With a strong sense of significance, meaning and purpose, you can endure and accomplish what might otherwise be impossible. That said, significance does not ensure that you can always do the seemingly impossible. After all, we are not discussing silver bullets or snake oil solutions. What we do know, from research, from personal accounts, and from our own experiences of struggles large and small, is that without the “why” to endure, there is no “how” that can save you.
In the great challenges of life, significance may not be sufficient to prevail, but it may certainly be necessary to do your best. You might need to meet exceptional challenges not only with significance, but also with exceptional fortitude and abilities as well. The important point, is that sometimes, you may require the foundation of an unshakable sense of significance, to even believe you can keep going, and to employ your full capabilities, in the first place.
So, unquestionably, survival, success, and significance are all essential aspects of the human experience. What we can now begin to see, is the idea that significance is the extra side dish, the cherry on top of the ice cream, while survival and success are the meat and potatoes, is just wrong. Significance is the air and water you need to endure a shipwreck. Survival and success are the fruit you might find if you can make it to shore.
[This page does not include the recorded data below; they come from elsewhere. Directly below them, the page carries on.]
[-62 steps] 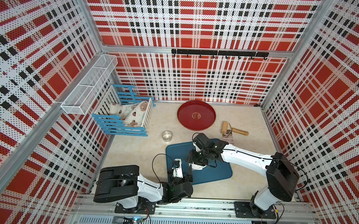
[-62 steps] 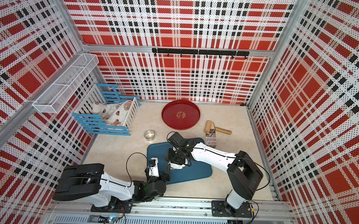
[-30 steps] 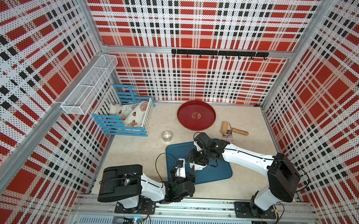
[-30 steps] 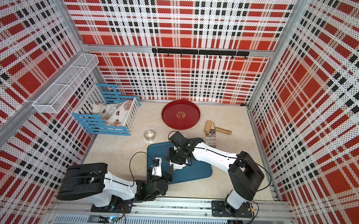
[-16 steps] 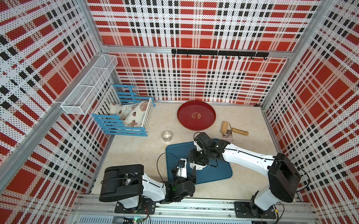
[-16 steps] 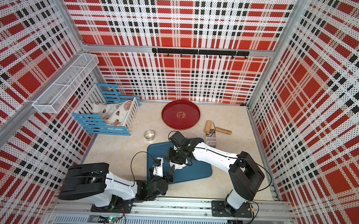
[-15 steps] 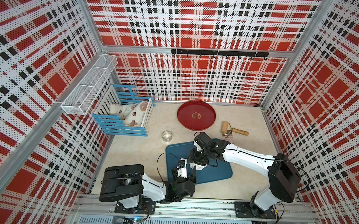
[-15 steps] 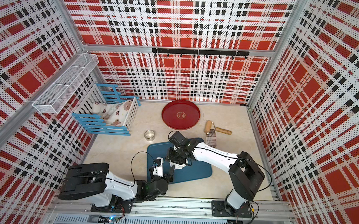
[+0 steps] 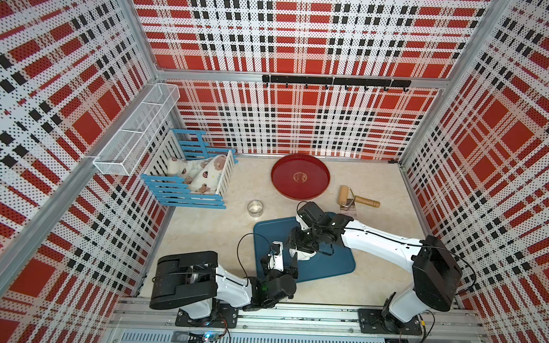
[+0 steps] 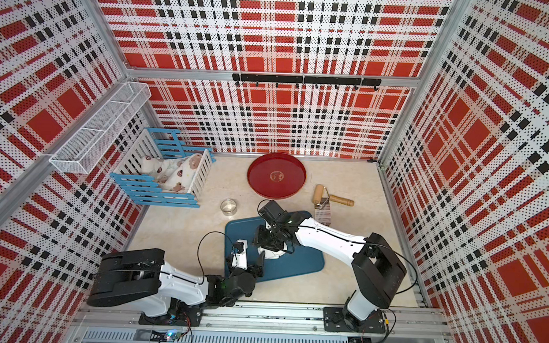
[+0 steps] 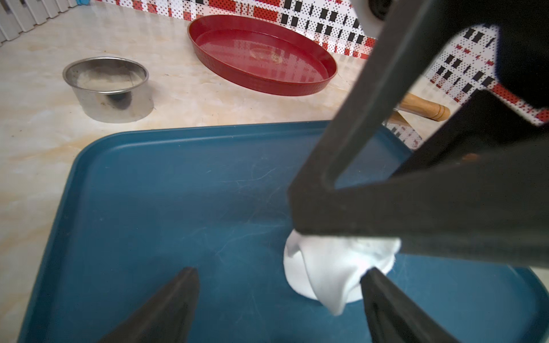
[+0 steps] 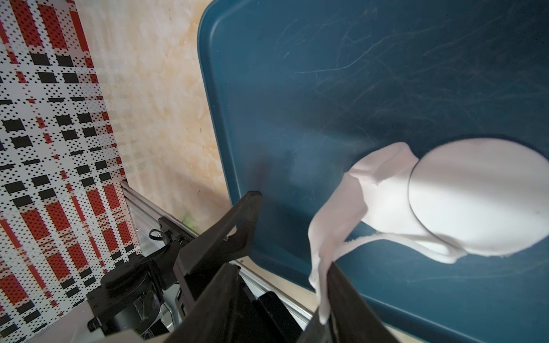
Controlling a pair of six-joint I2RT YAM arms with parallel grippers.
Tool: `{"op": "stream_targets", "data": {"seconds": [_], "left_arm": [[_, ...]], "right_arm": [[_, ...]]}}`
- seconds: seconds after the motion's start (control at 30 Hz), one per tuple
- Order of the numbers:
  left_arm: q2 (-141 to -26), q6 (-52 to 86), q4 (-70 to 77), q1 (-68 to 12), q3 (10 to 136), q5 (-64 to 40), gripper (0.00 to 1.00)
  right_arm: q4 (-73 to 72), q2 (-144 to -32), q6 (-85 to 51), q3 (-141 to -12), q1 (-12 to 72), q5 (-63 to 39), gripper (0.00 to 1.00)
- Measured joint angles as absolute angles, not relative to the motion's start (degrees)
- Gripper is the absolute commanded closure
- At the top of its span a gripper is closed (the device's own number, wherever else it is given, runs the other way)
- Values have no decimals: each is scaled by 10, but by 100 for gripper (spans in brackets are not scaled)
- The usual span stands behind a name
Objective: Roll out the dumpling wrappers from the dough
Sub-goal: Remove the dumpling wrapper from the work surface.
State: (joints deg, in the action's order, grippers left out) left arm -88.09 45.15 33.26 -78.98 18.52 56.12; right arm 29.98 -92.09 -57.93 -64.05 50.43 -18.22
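Fingers [image 12: 237,219] of the right gripper [image 12: 292,230] stand about half apart, with bare tray [image 12: 297,74] showing between the tips, so nothing is clamped across them. A ragged strip of dough [image 12: 335,208] lies draped against the inner face of one finger. I cannot tell whether it is stuck there or only resting.

The strip's long axis runs from that finger straight to the rim of the round wrapper [image 12: 475,196], which lies flat on the tray. The strip looks joined to the wrapper along that edge. The wrapper therefore sits beyond the strip, on the side away from the fingers. My judgement is that the coming move is a pull along the strip and away from the disc, once the fingers have closed on it. A pull across the strip would likely drag or crease the wrapper.

In a top view the right gripper [image 9: 297,245] hangs directly over the dough, so it is the nearer arm. The left gripper [image 11: 280,276] is spread wide and empty, low over the tray on the rail side. The wrapper lies just ahead of it, close to one fingertip, so it is well placed to pin the disc down.

Beyond the tray and well apart from it sit the ring [image 9: 255,207], the roller [image 9: 345,196] and the plate [image 9: 300,176].
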Motion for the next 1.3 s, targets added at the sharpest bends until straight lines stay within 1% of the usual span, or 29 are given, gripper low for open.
{"op": "stream_targets", "data": {"seconds": [0.13, 0.3, 0.6, 0.83, 0.97, 1.1, 1.3], "left_arm": [[-853, 448, 334, -797, 177, 554, 11], [-789, 459, 334, -801, 138, 553, 11], [-589, 496, 300, -805, 60, 573, 12], [-388, 562, 136, -794, 53, 621, 12], [-288, 575, 50, -775, 55, 633, 12], [-243, 574, -4, -740, 62, 626, 12], [-257, 576, -52, -692, 84, 599, 12]], "right_arm": [[301, -924, -578, -655, 505, -182, 50], [298, -932, -577, -678, 505, -185, 51], [295, -950, -578, -711, 505, -195, 51], [293, -969, -580, -733, 519, -196, 51], [293, -983, -582, -754, 531, -196, 51], [293, -990, -586, -769, 540, -196, 51], [293, -1002, -596, -782, 551, -194, 51]]}}
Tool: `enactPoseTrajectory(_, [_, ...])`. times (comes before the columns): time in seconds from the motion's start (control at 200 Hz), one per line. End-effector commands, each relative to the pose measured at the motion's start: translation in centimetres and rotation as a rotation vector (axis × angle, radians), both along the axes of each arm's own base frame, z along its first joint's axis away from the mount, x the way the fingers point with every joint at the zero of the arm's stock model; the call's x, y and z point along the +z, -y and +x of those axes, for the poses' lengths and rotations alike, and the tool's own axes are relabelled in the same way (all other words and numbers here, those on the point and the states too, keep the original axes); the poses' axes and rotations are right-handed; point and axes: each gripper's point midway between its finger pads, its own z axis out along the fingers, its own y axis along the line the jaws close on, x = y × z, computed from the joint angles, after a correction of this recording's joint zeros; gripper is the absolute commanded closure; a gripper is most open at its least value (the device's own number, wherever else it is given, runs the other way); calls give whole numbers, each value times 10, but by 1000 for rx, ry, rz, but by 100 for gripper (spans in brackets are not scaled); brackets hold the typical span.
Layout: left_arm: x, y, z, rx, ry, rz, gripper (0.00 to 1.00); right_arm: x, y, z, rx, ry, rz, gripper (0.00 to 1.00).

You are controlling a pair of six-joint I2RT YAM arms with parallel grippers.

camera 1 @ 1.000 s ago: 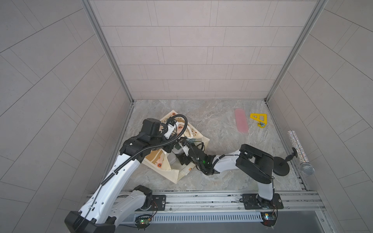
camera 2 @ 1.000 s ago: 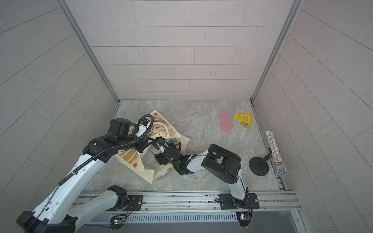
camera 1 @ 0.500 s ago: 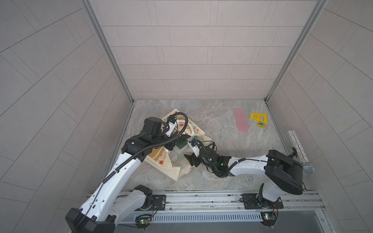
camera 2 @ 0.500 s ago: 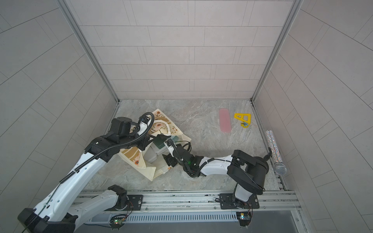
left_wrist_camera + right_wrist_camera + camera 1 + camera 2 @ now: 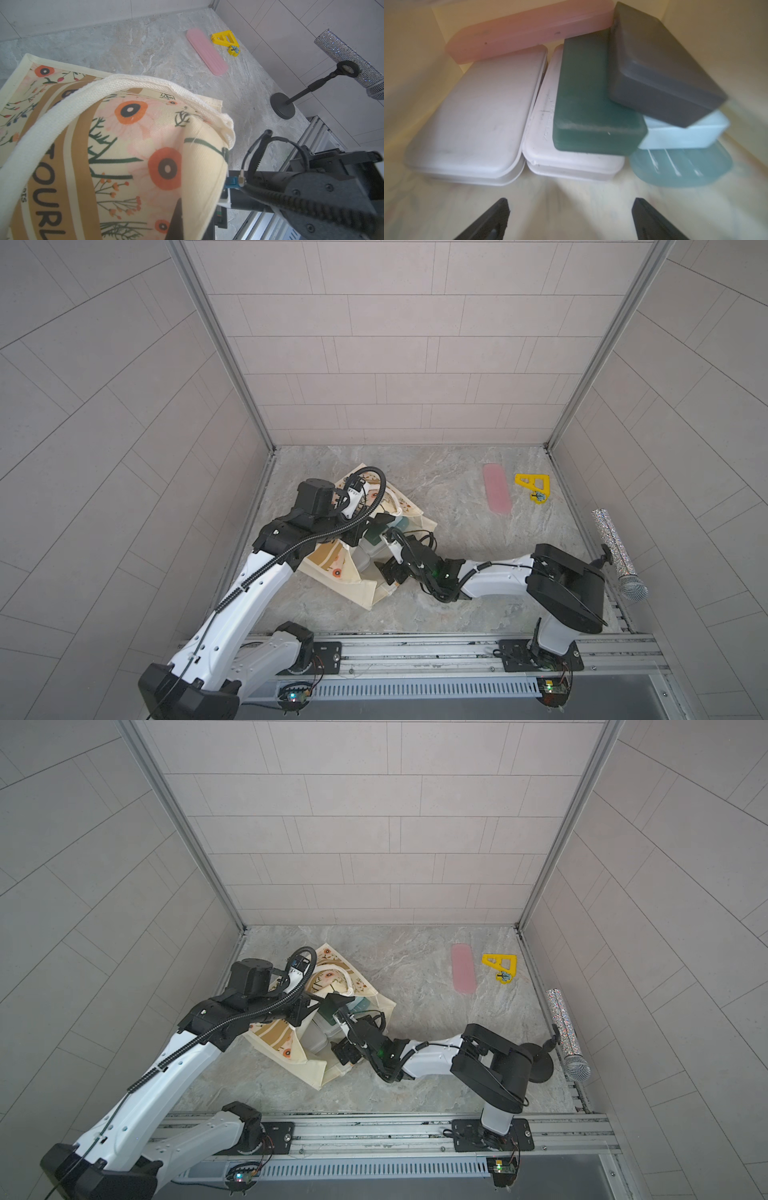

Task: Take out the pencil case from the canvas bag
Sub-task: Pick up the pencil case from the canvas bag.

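Observation:
The cream canvas bag [image 5: 332, 568] [image 5: 286, 1048] with orange flowers lies on its side at the floor's left, mouth toward the right arm. My left gripper [image 5: 360, 532] [image 5: 182, 205] is shut on the bag's upper rim fabric [image 5: 203, 166] and holds the mouth up. At the mouth my right gripper [image 5: 384, 568] [image 5: 570, 200] stands open with nothing between its fingers. Inside lie several pencil cases: two white [image 5: 475, 128] [image 5: 571, 162], a dark green one [image 5: 591, 104], a dark grey one [image 5: 660, 76], a light blue one [image 5: 683, 135], a pink one [image 5: 529, 33].
A pink case [image 5: 496, 493] and a yellow triangle [image 5: 534, 485] lie on the floor at the back right. A glittery microphone [image 5: 619, 547] sits on a black stand [image 5: 538, 1060] by the right wall. Tiled walls close in three sides.
The right arm's elbow has swung out to the right while its gripper stays at the bag's mouth. The left gripper still holds the rim; the bag has shifted slightly.

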Motion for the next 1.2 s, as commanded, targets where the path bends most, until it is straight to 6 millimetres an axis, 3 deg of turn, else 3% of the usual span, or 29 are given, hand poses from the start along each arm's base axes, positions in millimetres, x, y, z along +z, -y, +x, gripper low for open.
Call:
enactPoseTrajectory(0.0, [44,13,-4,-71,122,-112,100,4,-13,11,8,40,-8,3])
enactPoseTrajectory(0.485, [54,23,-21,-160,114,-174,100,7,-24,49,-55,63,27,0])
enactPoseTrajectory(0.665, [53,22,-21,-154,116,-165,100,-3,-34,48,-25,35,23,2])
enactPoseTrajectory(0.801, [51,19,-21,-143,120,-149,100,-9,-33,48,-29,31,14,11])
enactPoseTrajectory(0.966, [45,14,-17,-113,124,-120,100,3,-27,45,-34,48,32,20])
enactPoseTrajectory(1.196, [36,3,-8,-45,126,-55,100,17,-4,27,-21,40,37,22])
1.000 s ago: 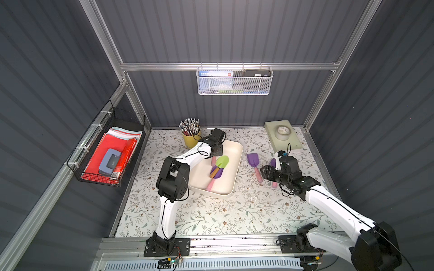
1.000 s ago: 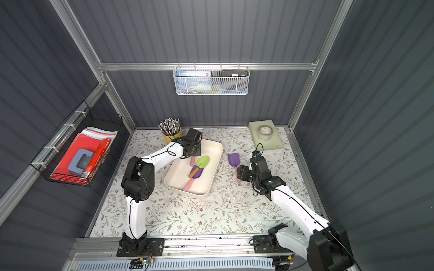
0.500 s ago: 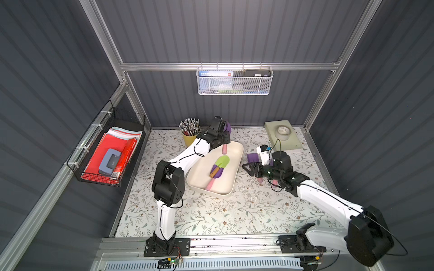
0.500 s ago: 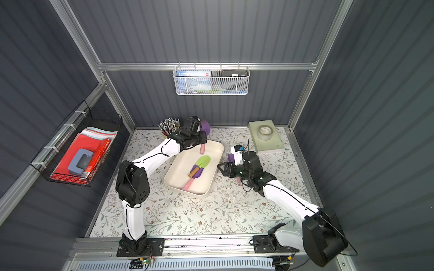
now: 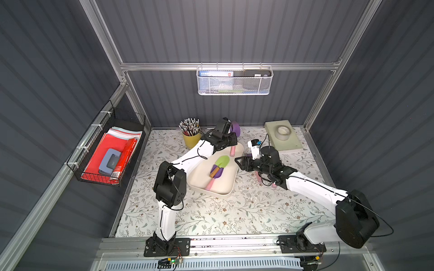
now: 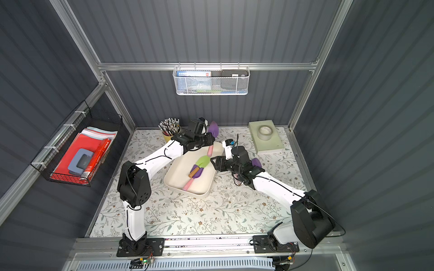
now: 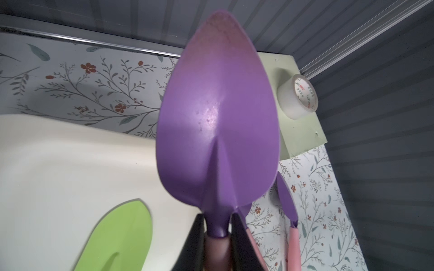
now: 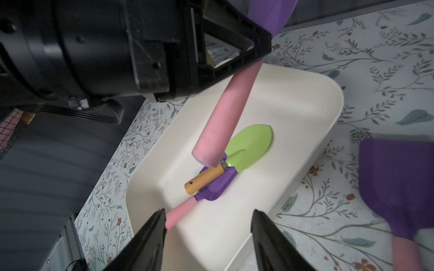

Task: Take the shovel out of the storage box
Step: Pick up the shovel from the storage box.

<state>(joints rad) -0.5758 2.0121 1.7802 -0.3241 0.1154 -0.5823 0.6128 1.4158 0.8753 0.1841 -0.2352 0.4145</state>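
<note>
Left wrist view: the left gripper (image 7: pixel 217 224) is seen clamped on the neck of a purple shovel (image 7: pixel 218 117), blade up. The shovel is held in the air, its pink handle hanging over the far end of the storage box (image 7: pixel 70 169). The right gripper (image 8: pixel 208 212) is held with jaws apart and empty, just beside the box's right rim. Inside the box, a green shovel (image 8: pixel 251 145) is left lying across a square purple shovel (image 8: pixel 213 187). 2 other shovels (image 7: pixel 285 199) are already laid on the table (image 5: pixel 211 218) near the right arm.

The lift is judged done. The carry clear of the rim and the set-down are left, and 2 tools remain inside.

Compared with 1 second ago, the left gripper, then low in the box, is raised with the shovel. The right gripper is swung from the table shovels toward the box.
</note>
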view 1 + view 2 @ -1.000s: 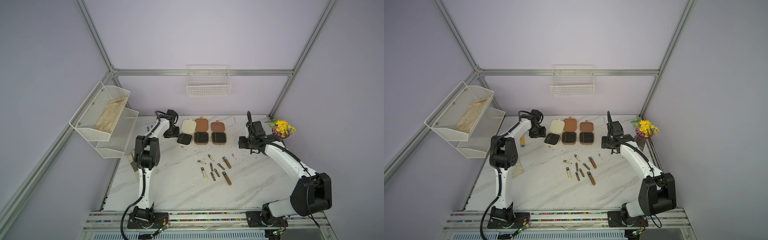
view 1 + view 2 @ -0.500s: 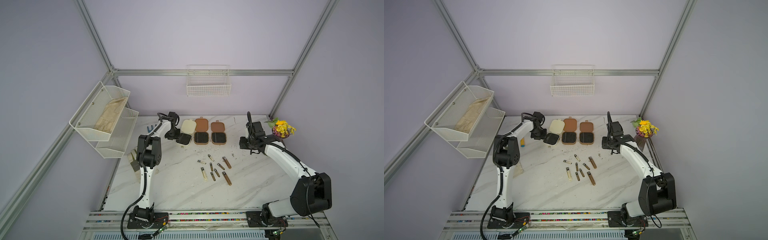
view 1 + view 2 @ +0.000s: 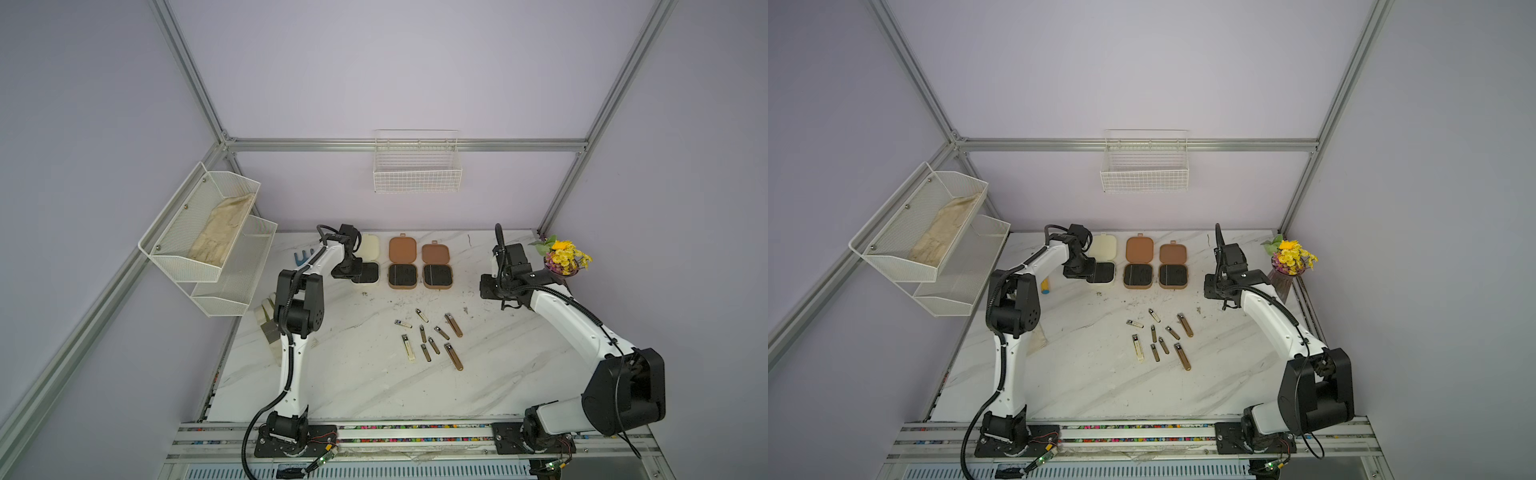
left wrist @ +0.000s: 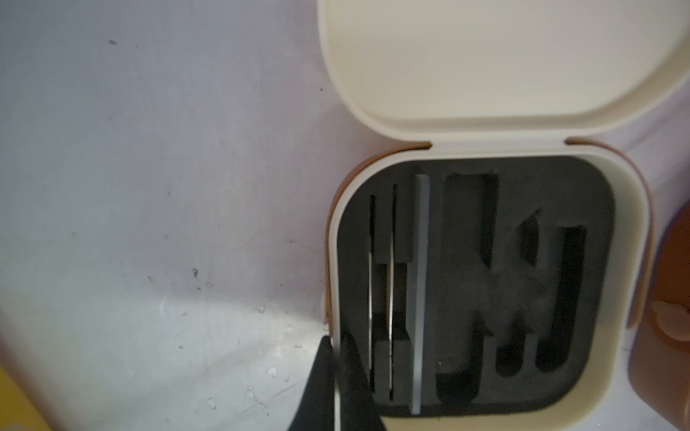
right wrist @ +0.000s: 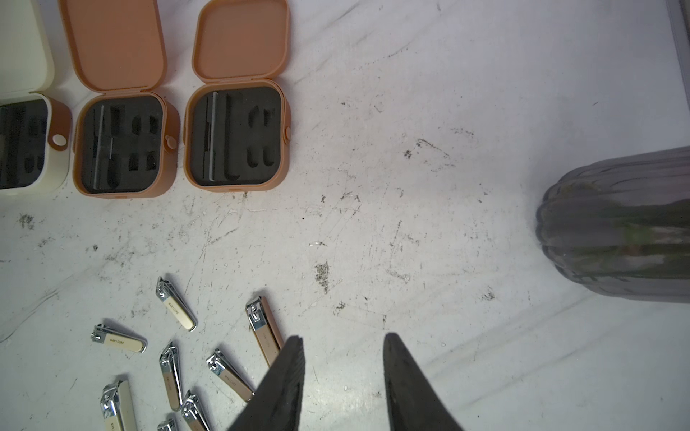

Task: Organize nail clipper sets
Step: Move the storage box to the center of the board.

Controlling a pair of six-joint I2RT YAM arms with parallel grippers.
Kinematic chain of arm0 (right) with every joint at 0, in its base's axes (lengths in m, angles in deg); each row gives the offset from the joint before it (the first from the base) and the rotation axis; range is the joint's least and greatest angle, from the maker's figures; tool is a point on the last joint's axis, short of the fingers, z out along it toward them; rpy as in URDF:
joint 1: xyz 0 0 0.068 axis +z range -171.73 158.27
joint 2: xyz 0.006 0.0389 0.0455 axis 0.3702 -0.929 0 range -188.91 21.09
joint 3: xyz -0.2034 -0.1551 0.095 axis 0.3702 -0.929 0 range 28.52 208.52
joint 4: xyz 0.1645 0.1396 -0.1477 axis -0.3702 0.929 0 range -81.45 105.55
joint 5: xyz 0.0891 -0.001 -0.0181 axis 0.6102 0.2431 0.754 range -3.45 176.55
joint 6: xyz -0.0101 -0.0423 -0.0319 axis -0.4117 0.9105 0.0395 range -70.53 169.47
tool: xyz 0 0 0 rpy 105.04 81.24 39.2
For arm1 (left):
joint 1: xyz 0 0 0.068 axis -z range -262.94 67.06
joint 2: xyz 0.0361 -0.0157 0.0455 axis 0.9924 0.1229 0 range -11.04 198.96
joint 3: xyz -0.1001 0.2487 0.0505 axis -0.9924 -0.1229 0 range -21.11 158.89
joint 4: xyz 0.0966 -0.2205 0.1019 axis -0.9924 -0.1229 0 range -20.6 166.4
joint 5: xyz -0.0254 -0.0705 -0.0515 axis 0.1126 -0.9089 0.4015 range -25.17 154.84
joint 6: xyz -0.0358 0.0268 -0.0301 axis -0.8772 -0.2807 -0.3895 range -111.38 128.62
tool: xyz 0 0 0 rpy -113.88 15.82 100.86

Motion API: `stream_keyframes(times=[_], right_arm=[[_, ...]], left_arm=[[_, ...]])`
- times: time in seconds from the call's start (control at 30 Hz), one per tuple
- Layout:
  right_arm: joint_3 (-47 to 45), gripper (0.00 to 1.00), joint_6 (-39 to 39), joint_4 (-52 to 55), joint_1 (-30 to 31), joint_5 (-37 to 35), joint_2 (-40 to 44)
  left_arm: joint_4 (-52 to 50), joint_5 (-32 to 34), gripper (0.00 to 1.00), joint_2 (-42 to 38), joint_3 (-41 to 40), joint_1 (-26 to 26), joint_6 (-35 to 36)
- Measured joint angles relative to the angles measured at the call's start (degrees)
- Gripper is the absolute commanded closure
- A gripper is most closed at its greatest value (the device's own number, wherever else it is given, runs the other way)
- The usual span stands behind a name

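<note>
In both top views three cases lie open in a row at the back of the tabletop (image 3: 353, 374): the cream case (image 3: 370, 248) leftmost, then two brown cases (image 3: 402, 274). The clippers (image 3: 453, 325) lie loose mid-tabletop, well apart from the cases. The left end effector (image 3: 352, 272) is at the cream case's left edge. The right end effector (image 3: 486, 287) hovers off to the right of the brown cases.

In the left wrist view the left end effector (image 4: 337, 337) is closed to a sliver astride the cream case (image 4: 485, 74) wall, apparently pinching it. The foam (image 4: 466, 280) slots for clippers are empty. That grip looks meant as a brace, so it should hold steady and not drag the case.

In the right wrist view the right end effector (image 5: 343, 337) is partly open and holds nothing. It hangs just beside the nearest of the clippers (image 5: 175, 304), with a vase (image 5: 616, 224) at the far side. It would do best to pick an outlying clipper, turn its jaws across the narrow body, and match cream handles to the cream case.
</note>
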Motion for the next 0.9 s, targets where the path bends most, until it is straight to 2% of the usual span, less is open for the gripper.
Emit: stream_keyframes(times=[0.2, 0.4, 0.63, 0.8, 0.9], right_arm=[[0.00, 0.62, 0.26, 0.57, 0.00, 1.75, 1.42], [0.02, 0.62, 1.22, 1.53, 0.24, 4.98, 2.36], [-0.72, 0.62, 1.79, 0.94, 1.75, 9.05, 6.08], [-3.52, 0.62, 1.77, 0.68, 3.65, 11.04, 7.08], [-5.09, 0.62, 1.75, 0.66, 4.66, 11.56, 7.10]], left_arm=[[1.18, 3.06, 1.00, -6.54, -10.45, 0.85, -1.66], [0.28, 5.22, 1.00, -15.43, -22.36, 3.89, -7.19], [-1.66, 6.56, 1.00, -26.32, -36.41, 13.38, -20.35], [-1.84, 7.89, 1.00, -28.70, -43.28, 19.04, -29.40], [-1.60, 8.74, 0.86, -30.23, -45.48, 21.09, -33.55]])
Whether you can or can’t survive, is the real life manifestation, of Alan Turing’s “halting problem”. It is computationally irreducible, as Stephen Wolfram would say. One cannot jump ahead in time to see the outcome, instead nature forces us to run the program, step by step.
If existence is nature’s computation, then significance is the will to run the computation bit by bit, to see whether the program called “survival”, continues without halting. If it runs, then you will see another sunrise.
Else, the code for our brief human experience, executes its final instruction.